Only two other states have sanctioned dispensaries, but unlicensed ones do exist elsewhere. There aren't many examples for the state to follow, says Harvey, and DHHS has to figure out how much money and staffing is needed.

For instance, the citizen's initiative says dispensaries would have to pay a $5,000 registration fee. But Harvey says that won't generate enough revenue to come close to covering the cost of putting together an infrastructure. "We haven't for example even determined what part of DHHS would this be appropriately managed by. Is this a public health activity? Is this a Substance Abuse Office activity? Is this in our licensing and regulatory services or a combination thereof?"

Harvey says Governor John Baldacci plans to convene a working group that will develop a system to manage the dispensaries. In Portland, Seamus Maguire is eager to see what the group comes up with. "I've already got the funding set aside to get a dispensary up and open so I'm going to try help as many people as I possibly can as fast as possible."

Maguire, the 31-year-old owner of a house painting business, says he knows the benefits of medical marijuana first-hand. He is recovering from lymphoma and grows marijuana to treat post-chemotherapy nausea.

He says five other cancer patients, and one patient with multiple sclerosis, want him to grow pot for them too. He says he's not out to make money, and agrees with a requirement that the dispensaries are non-profit. "On the streets, it's really expensive for medicinal grade. I'd like to help people out and what usually costs people $50 - do it for $10 or $15. As long as I can cover my light bills, my fertilizers, and my overhead -- that's all I care about."

The working group to be convened by the state will include officials in the health arena, as well as public safety representatives who were among the most vocal critics of the ballot initiative.

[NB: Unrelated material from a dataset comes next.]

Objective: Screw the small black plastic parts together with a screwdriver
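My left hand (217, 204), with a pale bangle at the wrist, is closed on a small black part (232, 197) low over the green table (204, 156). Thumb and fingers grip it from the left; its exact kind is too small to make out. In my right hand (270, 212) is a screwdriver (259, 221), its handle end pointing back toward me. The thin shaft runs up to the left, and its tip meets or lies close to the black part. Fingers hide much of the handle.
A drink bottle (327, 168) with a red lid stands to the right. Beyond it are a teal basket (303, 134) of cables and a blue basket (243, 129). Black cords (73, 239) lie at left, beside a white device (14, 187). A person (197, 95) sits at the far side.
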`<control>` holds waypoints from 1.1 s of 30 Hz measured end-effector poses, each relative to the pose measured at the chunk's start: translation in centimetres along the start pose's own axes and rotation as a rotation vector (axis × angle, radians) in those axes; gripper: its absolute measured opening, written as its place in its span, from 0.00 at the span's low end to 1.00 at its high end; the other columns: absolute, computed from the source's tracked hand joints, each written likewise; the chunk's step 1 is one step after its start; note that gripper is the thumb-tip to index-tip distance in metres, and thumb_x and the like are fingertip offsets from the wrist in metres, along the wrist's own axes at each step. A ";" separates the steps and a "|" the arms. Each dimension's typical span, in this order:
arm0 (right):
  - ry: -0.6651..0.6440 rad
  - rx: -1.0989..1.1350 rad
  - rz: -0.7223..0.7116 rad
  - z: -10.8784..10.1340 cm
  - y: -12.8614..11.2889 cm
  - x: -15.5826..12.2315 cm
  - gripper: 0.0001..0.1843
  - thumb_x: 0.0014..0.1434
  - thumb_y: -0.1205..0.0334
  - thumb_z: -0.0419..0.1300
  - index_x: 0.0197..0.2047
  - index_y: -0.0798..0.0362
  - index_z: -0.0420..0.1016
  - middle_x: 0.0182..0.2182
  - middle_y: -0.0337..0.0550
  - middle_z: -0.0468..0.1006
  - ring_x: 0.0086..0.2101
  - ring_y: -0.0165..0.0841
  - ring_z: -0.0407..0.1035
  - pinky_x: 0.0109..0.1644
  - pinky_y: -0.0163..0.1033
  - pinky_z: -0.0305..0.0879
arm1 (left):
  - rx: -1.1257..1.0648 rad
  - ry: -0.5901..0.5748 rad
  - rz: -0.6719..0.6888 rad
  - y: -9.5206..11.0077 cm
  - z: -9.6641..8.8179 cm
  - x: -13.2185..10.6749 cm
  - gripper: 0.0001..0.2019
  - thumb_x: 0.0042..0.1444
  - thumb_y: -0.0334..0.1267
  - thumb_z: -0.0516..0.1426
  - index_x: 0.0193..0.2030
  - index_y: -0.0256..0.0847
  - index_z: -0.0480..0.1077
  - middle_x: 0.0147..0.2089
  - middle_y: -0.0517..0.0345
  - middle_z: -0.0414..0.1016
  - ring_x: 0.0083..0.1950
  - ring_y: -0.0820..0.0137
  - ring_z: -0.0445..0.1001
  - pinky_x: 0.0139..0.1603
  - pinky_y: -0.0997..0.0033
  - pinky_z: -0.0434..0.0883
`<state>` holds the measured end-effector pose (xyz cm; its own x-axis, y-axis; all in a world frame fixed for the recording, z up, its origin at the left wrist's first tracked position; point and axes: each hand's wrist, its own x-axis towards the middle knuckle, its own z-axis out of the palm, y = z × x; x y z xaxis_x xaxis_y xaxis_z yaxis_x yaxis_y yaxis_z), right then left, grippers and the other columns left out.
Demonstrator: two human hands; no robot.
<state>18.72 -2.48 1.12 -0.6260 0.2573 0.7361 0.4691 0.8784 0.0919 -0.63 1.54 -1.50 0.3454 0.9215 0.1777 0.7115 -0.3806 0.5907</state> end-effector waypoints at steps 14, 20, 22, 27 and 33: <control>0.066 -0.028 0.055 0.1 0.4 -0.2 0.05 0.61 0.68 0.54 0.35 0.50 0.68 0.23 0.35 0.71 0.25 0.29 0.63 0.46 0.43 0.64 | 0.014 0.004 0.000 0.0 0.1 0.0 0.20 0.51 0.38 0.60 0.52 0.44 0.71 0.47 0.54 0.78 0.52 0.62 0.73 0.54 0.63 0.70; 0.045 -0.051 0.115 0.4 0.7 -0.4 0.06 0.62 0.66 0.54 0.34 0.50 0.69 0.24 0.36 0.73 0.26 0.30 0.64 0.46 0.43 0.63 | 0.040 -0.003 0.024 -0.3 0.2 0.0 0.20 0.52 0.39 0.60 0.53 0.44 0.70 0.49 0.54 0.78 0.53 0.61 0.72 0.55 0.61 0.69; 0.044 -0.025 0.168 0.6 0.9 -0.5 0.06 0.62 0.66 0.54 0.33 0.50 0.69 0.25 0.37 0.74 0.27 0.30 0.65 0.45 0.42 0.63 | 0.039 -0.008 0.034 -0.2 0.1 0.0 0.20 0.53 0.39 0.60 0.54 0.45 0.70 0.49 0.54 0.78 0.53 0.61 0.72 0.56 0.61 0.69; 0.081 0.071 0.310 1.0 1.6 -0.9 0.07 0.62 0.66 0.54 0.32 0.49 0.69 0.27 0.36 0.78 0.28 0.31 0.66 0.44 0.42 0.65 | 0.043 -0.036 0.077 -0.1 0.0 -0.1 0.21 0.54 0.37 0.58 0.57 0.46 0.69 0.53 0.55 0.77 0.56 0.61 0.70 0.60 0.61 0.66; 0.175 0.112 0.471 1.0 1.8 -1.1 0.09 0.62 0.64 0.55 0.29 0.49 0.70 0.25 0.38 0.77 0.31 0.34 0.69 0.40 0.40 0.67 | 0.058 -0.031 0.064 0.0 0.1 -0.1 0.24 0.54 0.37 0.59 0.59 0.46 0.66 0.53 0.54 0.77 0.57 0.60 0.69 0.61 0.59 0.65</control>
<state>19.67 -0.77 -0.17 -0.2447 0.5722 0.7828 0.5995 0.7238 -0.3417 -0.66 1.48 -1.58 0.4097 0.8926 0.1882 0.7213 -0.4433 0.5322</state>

Roy McKinney is director of the Maine Drug Enforcement Agency. He says he's concerned that marijuana will be taken from dispensaries in the way prescription drugs are diverted from pharmacies. "We're going to have a drug that is most abused and sought-after being manufactured. What type of controls are there going to be as to how much is manufactured. What happens with the excess?"

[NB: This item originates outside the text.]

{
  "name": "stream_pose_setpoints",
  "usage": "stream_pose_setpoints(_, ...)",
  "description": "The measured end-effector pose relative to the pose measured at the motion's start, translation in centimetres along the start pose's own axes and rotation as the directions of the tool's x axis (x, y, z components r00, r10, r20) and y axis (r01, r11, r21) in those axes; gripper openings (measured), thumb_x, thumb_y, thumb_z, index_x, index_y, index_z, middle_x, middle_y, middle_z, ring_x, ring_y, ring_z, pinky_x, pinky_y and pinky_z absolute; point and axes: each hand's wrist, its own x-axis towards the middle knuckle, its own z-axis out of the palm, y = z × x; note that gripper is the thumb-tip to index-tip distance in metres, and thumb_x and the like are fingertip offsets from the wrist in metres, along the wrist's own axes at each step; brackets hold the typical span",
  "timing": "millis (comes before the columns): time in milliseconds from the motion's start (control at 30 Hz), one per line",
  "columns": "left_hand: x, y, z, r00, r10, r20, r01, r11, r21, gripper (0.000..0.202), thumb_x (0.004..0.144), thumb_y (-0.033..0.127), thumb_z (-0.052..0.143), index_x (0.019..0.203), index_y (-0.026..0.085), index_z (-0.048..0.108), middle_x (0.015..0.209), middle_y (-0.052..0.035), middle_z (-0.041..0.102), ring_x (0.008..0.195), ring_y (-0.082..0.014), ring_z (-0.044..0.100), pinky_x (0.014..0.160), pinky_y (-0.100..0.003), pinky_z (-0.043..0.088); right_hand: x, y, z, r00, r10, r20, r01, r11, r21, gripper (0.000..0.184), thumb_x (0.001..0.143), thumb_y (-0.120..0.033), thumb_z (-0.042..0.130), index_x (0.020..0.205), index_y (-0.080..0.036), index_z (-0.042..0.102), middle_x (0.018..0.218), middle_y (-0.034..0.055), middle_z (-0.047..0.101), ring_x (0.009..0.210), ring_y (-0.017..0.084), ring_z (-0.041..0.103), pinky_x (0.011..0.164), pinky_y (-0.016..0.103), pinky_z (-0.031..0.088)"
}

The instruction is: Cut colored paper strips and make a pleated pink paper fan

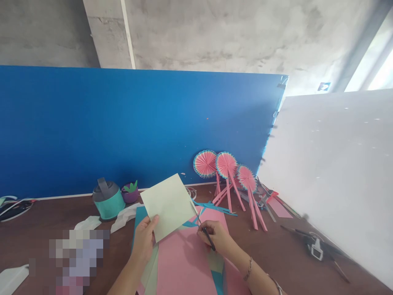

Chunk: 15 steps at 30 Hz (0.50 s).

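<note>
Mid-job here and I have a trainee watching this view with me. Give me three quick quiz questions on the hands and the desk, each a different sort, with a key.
1. Which tool does the right hand hold?
2. True or false: the pale sheet lies underneath the pink paper.
3. Fill in the blank: in the picture, the purple pot stands to the ____ of the teal container.

Key:
1. Scissors.
2. False; the left hand holds it up above the pink paper.
3. Right.
</note>
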Motion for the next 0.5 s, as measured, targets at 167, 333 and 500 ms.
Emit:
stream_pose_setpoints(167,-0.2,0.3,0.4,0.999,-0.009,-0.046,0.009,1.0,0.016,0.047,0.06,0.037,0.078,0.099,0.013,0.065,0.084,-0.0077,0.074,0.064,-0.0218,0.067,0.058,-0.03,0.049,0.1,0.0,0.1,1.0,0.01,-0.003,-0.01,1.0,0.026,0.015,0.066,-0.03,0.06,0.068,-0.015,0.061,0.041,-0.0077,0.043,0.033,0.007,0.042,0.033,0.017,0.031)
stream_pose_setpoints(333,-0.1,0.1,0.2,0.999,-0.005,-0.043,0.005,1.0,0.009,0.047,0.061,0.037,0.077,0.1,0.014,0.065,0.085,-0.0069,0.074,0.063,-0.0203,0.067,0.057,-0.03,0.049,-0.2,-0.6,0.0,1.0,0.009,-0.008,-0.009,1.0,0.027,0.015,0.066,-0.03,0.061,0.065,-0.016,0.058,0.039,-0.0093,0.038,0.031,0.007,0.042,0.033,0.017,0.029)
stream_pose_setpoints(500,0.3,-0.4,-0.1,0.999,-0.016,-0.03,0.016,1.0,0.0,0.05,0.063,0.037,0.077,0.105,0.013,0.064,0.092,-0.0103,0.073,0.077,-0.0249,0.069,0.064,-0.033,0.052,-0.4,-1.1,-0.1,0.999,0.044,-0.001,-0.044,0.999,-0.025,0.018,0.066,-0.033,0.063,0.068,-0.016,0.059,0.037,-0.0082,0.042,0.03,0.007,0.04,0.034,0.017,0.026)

The citizens' initiative does state that dispensaries will meet "minimum security requirements" but that doesn't satisfy McKinney, who worries about robberies. He is also concerned that drug dealing will take place at dispensaries. "We have the situation in California where it's quite documented that you have some of these facilities that are nothing more than store fronts for drug trafficking and money laundering."

Jill Harris of the Drug Policy Alliance Network counters that the situation in California is different from Maine's, in that Maine law specifically allows for dispensaries and regulates them.

She says regulating marijuana will make it harder to get the drug on the black market. "Young people will tell you now that it's easier for them to get marijuana than to get cigarettes and why is that? Because cigarettes are regulated, so what we're saying is when you have regulations in place and those regulations are strict -- and they can be as strict as a state wants to make them -- you're actually making recreational marijuana less available."

Rhode Island and New Mexico are the only two other states that also allow dispensaries by law. Harris says they are in the very early stages of setting them up. If all goes as state officials plan in Maine, dispensaries could be up and running by late spring or early summer.